In the source code, attached at the end, you will find that the config file has settings for machines of the following types

  • Standalone IIS webserver in a VNet with a DataDisk
  • Standalone IIS webserver in a VNet with two NICs, each in different subnet
  • SUSE server in a VNet with a DataDisk
  • Two IIS webservers in two different datacenters. I use this to demo Traffic Manager on top of them
  • Two IIS webservers in the same CloudService that are using the InternalLoadBalancer and static ip addresses
  • Two IIS webservers in the same CloudService a High Availability Set.

This is not rocket science, but I find my self more productive nowadays since I don’t spend time lookup up MSDN on the exact syntax of the different cmdlets. You might find my Powershell script useful if you start from scratch building a provisioning engine. However, you will find more sofisticated stuff on the internet.

Custom Script Extension

Most of the demo machines I mentioned above uses IIS, except the Linux server. The IIS role is not installed by default, so I need to turn that and other Windows features on. I also need to open the firewall to let http traffic through on port 80. Finally, I always modify the iisstart.htm to include the webservers computer name since that simplifies demoing load balancing since you can easily see that different servers actually responds.


When demoing internal ILB over VPN, it’s also quite handy to prove we reach the webserver over the VPN, so I let the CustomScriptExtension install a tiny ASP.Net page too.


To achieve this, I have a little Powershell script that looks like below that I named install-web-server-whoareyou.ps1.

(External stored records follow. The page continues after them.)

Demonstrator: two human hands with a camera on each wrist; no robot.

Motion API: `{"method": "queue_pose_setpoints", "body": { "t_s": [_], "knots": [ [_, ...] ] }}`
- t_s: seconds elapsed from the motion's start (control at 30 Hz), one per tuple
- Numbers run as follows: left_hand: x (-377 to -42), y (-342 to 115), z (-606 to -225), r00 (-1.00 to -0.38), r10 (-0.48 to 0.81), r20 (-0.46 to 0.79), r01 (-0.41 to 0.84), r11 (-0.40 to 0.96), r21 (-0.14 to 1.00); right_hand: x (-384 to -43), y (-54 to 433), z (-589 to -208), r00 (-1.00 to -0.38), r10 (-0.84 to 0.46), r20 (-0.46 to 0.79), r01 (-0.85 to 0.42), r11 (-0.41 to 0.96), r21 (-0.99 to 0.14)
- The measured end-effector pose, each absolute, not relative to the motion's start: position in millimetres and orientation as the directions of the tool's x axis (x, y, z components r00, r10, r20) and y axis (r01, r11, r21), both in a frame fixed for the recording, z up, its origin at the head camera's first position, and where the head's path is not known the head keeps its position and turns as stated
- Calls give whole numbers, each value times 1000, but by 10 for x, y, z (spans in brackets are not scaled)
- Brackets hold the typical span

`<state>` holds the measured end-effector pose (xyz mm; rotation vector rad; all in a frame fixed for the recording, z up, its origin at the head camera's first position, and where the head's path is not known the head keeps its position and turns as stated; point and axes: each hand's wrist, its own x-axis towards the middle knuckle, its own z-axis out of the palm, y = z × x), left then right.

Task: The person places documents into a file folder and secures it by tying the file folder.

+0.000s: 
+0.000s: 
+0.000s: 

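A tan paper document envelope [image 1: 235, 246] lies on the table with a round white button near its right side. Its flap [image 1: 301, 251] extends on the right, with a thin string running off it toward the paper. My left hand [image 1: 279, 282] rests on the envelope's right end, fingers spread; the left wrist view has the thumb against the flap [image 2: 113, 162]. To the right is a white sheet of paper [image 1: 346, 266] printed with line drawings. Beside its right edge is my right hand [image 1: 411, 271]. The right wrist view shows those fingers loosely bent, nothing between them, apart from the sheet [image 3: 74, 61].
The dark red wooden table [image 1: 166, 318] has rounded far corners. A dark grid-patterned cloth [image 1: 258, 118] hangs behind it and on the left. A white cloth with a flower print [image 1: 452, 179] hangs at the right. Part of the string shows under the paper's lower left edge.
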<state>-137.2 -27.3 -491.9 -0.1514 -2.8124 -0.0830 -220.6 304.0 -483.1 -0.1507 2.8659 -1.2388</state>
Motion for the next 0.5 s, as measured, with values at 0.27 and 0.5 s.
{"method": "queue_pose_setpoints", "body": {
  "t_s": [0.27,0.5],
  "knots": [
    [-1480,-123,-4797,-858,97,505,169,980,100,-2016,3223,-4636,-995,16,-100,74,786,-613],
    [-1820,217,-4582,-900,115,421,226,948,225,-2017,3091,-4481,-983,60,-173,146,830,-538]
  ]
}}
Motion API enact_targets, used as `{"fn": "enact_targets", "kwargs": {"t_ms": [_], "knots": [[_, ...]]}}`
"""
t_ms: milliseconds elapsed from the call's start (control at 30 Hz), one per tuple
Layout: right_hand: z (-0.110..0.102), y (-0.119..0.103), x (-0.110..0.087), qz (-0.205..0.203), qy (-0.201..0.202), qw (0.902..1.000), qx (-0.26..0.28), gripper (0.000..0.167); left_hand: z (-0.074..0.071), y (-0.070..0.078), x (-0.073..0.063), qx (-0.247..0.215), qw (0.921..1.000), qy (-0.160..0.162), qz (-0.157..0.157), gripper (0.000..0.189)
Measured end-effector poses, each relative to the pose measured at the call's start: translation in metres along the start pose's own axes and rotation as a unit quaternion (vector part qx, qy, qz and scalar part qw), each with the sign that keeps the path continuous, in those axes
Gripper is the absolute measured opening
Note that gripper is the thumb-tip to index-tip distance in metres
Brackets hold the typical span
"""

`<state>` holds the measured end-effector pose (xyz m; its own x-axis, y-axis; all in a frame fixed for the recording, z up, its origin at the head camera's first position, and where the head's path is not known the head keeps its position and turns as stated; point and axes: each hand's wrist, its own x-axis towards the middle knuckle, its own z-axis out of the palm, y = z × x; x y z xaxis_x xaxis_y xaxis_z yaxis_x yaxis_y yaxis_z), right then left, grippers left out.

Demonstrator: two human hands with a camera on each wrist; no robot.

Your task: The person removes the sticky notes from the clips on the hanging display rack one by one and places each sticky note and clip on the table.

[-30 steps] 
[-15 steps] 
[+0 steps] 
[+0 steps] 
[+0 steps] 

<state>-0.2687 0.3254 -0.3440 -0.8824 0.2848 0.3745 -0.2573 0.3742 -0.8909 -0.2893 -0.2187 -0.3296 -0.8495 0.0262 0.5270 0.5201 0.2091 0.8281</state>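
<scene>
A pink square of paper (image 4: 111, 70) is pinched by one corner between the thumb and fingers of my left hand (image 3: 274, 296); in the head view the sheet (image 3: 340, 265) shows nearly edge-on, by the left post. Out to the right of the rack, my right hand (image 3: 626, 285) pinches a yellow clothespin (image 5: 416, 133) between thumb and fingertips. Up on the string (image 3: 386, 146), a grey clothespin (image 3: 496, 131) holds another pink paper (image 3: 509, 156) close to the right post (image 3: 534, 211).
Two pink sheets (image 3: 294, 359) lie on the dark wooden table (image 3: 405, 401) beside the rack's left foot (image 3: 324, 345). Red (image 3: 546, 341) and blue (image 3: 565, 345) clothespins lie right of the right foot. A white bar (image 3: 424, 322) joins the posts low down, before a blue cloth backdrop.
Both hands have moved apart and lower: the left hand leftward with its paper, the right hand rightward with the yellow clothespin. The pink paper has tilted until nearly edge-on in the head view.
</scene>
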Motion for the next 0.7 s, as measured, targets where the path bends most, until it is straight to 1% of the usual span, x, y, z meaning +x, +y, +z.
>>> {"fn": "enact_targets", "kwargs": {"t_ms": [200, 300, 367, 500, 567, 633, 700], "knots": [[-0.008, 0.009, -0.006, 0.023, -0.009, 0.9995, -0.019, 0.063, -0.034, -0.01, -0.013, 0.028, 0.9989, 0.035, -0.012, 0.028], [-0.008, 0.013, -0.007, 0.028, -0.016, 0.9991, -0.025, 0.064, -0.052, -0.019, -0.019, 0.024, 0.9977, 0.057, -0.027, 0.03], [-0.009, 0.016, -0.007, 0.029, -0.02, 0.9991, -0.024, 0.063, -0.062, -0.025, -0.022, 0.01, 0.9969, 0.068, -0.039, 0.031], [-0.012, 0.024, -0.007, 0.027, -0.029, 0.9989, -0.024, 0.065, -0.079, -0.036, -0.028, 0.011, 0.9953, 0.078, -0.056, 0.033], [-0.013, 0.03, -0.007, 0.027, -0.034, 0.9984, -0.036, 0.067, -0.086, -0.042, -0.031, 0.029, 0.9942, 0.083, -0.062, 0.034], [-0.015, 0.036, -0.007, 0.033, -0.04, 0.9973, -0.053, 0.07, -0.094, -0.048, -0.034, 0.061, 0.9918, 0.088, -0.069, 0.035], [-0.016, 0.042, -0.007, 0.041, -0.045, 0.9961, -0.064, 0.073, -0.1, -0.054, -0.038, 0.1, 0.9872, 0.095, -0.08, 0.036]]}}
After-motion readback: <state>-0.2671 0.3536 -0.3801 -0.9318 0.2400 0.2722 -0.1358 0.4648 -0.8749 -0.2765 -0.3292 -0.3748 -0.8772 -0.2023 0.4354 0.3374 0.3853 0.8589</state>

It installs the Windows features required, opens the firewall, hacks the iisstart.htm page and creates the whoareyou.aspx andwhoareyou.aspx.cs files required to serve as the ASP.Net page.

The deployment script contains a few lines that calls Set-AzureVMCustomScriptExtension specifying in what Storage Container and with what name the script file can be found. It assumes that it is the subscriptions current storage account


You can pass an array of script files in the -FileName argument if you need to use more than one.

What happens then is that the Azure CustomScriptHandler on the VM downloads the script to C:\Packages\Plugins and runs them


If you are really interested on how it’s done, you will find a JSON file on the VM giving away how it actually invokes your script. Be patient when you test, because the script hasn’t run yet when the VM reaches status Running in the portal. Leave some time for it to complete.

In the sources I have included a second script that uses the same config file and where you can Start, Stop, Restart and Delete the deployment. This is handy for cleaning up and if you want to reduce cost and stop the deployment but keep it available for a quick start.